* [Exercise aim] Retype word for word the stretch of entries below from the line that has "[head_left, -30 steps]" through the line that has "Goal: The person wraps", and omit the pictures.

::::

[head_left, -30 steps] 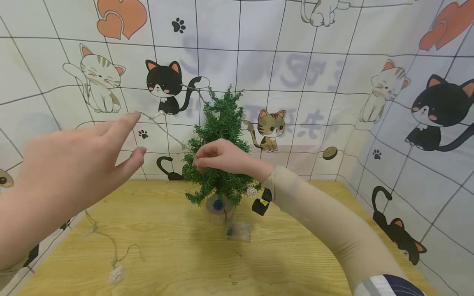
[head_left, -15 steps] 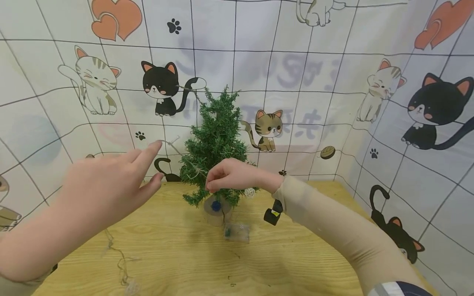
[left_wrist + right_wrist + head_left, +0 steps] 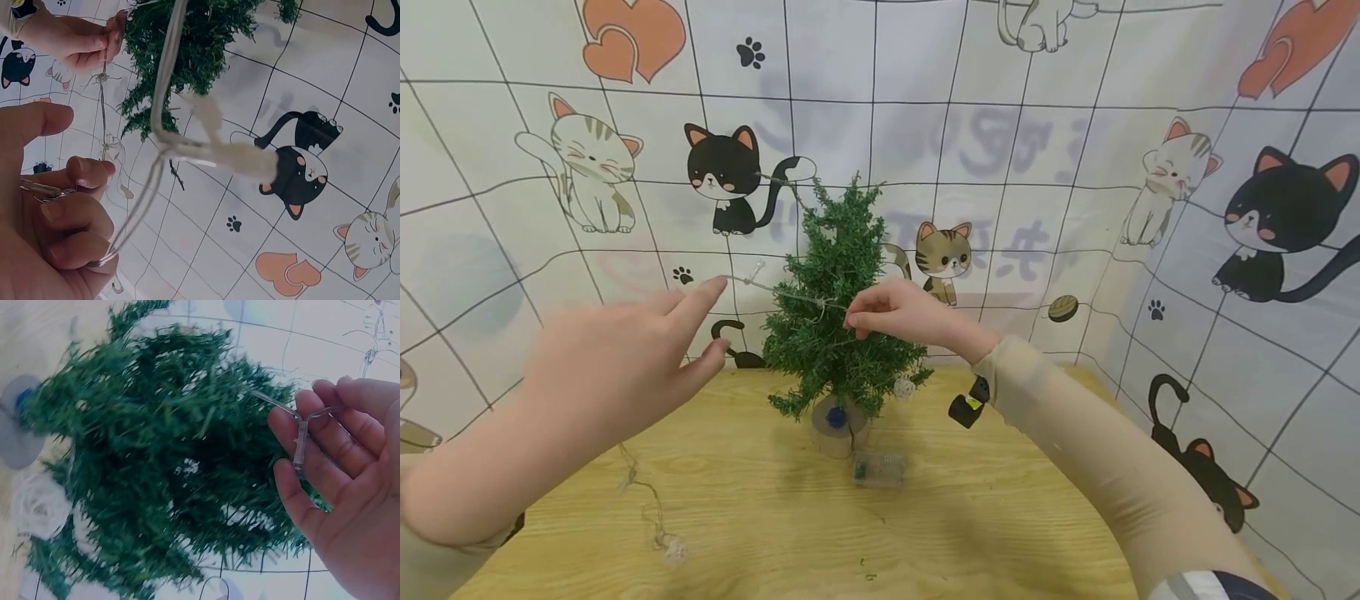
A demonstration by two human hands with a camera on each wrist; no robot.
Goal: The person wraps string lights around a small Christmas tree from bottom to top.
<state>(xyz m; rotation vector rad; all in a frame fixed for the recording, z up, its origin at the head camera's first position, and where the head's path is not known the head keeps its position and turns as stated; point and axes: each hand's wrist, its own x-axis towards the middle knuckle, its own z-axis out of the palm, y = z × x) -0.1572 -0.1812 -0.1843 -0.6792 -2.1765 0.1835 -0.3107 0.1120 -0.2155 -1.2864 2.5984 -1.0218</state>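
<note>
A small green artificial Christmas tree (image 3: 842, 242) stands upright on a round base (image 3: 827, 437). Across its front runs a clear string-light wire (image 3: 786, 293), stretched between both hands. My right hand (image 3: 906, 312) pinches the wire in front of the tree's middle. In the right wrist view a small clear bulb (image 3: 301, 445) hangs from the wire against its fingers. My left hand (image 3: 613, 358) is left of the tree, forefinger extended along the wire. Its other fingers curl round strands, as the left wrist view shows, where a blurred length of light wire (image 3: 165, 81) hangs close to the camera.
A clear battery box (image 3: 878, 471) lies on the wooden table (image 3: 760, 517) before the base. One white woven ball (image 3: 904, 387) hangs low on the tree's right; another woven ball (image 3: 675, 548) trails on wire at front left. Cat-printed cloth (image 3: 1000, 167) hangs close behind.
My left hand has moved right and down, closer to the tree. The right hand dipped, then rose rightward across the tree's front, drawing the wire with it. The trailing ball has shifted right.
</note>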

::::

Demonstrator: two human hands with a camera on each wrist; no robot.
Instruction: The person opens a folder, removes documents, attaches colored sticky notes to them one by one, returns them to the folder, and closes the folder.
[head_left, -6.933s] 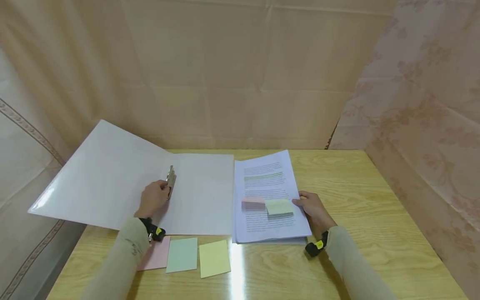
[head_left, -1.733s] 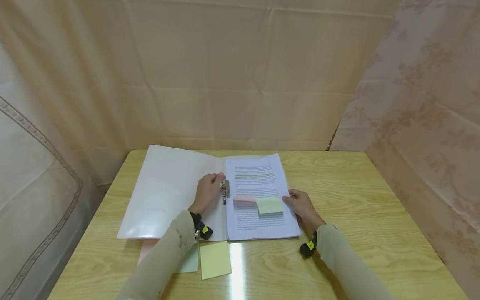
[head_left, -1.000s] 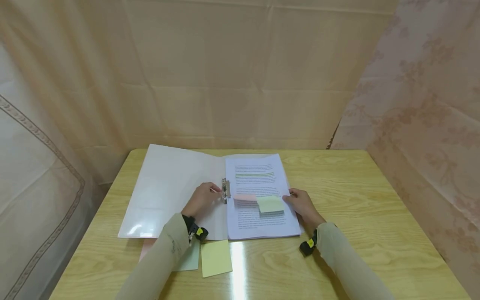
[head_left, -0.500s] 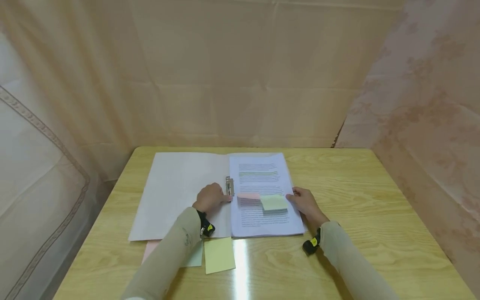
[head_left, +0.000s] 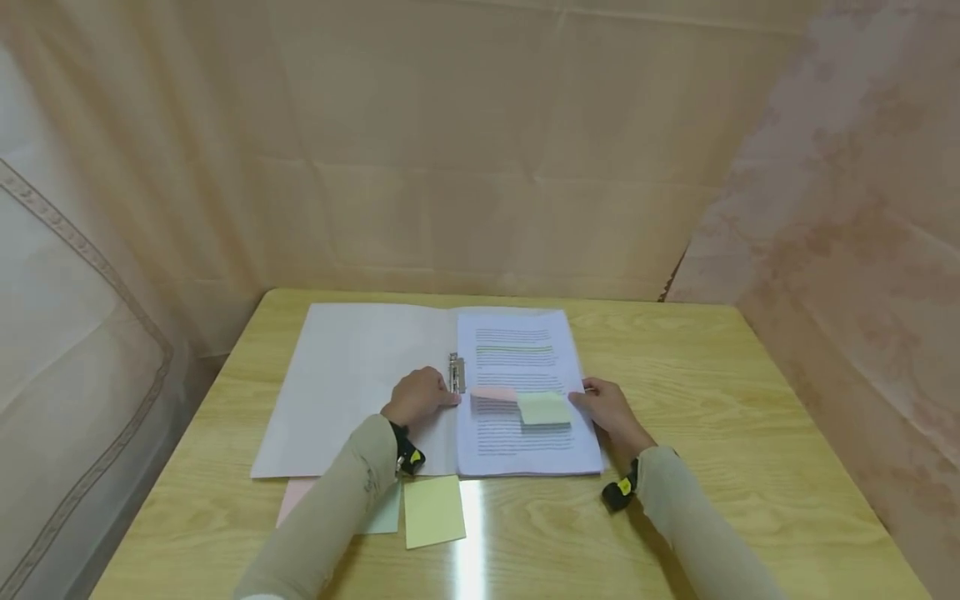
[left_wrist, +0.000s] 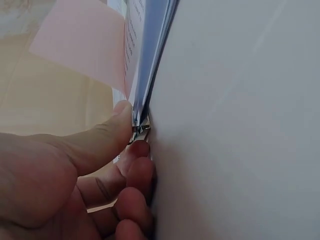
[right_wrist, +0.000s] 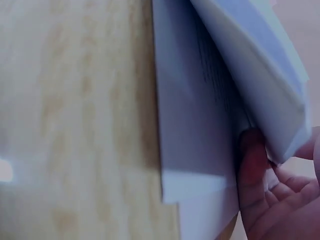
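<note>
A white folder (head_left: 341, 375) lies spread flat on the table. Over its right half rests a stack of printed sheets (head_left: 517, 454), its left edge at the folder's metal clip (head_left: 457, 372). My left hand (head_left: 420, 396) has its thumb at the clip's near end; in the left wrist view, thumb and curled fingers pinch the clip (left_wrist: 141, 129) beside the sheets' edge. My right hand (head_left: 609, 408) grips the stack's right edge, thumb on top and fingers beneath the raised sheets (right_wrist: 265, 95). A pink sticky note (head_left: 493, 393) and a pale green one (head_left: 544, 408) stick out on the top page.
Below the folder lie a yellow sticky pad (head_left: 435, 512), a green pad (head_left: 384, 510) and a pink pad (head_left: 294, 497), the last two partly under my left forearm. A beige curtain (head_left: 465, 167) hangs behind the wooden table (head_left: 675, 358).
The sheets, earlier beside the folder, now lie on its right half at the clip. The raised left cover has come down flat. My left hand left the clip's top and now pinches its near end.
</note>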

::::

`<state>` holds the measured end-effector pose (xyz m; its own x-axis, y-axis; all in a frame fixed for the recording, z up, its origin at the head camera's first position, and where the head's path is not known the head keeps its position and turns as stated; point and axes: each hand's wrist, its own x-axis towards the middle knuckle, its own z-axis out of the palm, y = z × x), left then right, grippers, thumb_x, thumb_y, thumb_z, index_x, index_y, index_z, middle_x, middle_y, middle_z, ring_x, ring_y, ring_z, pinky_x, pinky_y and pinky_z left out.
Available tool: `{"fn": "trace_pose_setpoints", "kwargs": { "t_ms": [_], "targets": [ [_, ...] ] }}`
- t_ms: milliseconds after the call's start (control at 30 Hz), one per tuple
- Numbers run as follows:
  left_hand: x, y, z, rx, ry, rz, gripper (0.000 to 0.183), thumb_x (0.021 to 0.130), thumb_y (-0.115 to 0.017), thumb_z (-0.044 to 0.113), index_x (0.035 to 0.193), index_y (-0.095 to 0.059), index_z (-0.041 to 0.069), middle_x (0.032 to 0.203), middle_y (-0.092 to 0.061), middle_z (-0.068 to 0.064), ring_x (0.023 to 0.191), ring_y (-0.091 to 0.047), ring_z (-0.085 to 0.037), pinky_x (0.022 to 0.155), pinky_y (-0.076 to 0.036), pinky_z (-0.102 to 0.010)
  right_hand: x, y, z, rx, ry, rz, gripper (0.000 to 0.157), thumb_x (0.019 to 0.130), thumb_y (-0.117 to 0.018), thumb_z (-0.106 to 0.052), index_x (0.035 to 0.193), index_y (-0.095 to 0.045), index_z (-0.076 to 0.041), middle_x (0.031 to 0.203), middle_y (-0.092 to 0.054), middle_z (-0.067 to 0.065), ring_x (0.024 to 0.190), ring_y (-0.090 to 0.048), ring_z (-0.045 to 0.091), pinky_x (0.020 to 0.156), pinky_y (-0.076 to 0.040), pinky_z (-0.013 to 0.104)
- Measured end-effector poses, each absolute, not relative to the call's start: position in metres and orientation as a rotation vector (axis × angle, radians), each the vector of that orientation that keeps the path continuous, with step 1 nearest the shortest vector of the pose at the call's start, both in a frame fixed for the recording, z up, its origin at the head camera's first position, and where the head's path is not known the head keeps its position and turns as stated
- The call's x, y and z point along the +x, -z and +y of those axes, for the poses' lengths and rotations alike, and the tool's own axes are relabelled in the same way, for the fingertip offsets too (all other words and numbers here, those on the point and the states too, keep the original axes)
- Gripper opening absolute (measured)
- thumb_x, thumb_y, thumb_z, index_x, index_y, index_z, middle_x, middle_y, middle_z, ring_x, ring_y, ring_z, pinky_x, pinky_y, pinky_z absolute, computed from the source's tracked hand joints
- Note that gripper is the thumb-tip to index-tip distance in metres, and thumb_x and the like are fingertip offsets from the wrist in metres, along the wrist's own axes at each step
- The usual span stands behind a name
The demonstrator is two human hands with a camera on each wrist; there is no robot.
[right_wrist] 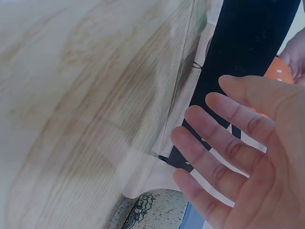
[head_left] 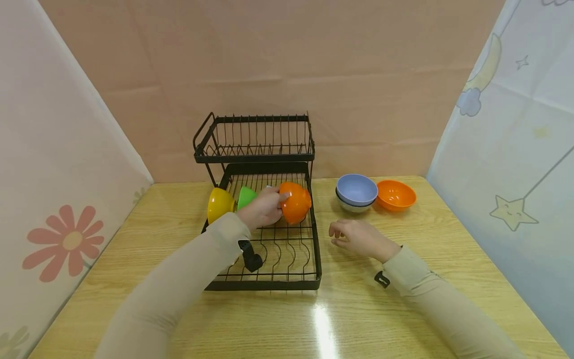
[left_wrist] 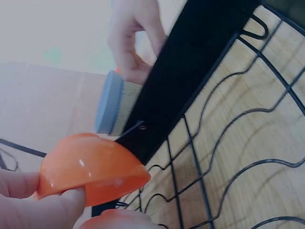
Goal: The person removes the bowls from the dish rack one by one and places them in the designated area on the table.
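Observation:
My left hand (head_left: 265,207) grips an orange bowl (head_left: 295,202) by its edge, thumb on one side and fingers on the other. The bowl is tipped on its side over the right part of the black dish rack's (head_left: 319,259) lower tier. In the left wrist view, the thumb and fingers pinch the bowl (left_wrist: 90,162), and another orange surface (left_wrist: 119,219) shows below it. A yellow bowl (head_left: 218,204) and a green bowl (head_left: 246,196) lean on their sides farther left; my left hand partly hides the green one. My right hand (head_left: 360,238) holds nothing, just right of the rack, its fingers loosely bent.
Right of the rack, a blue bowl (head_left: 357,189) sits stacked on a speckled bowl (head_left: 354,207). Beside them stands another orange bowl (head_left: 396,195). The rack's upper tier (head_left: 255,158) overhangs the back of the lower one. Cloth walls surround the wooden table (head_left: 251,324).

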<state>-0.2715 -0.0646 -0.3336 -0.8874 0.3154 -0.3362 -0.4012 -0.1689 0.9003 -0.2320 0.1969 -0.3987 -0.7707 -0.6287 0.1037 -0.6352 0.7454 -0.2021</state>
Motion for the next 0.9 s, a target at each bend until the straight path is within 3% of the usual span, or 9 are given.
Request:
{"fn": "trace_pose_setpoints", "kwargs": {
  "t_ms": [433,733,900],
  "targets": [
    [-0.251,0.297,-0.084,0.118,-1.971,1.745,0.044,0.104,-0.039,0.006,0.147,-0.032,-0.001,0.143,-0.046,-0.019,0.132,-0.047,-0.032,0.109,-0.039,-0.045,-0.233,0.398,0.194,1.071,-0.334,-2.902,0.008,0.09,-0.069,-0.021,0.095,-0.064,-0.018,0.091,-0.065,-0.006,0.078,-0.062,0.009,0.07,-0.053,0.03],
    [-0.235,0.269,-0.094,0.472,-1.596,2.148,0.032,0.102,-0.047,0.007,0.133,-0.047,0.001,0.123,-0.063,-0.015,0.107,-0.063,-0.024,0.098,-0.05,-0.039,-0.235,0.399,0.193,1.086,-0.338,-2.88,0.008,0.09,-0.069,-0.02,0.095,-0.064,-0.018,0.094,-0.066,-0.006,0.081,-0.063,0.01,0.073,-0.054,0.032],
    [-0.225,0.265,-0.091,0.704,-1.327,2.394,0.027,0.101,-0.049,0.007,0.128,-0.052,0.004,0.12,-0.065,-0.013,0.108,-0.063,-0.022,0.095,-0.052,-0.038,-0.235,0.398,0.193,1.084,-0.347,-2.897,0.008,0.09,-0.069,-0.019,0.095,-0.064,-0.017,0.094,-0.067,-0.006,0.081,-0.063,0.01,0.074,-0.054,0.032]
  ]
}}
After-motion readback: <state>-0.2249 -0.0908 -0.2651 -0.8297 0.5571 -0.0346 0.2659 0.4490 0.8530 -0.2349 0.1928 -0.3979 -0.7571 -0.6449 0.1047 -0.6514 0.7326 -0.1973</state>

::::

* [Expected output]
[head_left, -30 steps] 
[head_left, -15 steps] 
[left_wrist + right_wrist + head_left, +0 steps] 
A demonstration by two human hands with a camera on each wrist; no robot.
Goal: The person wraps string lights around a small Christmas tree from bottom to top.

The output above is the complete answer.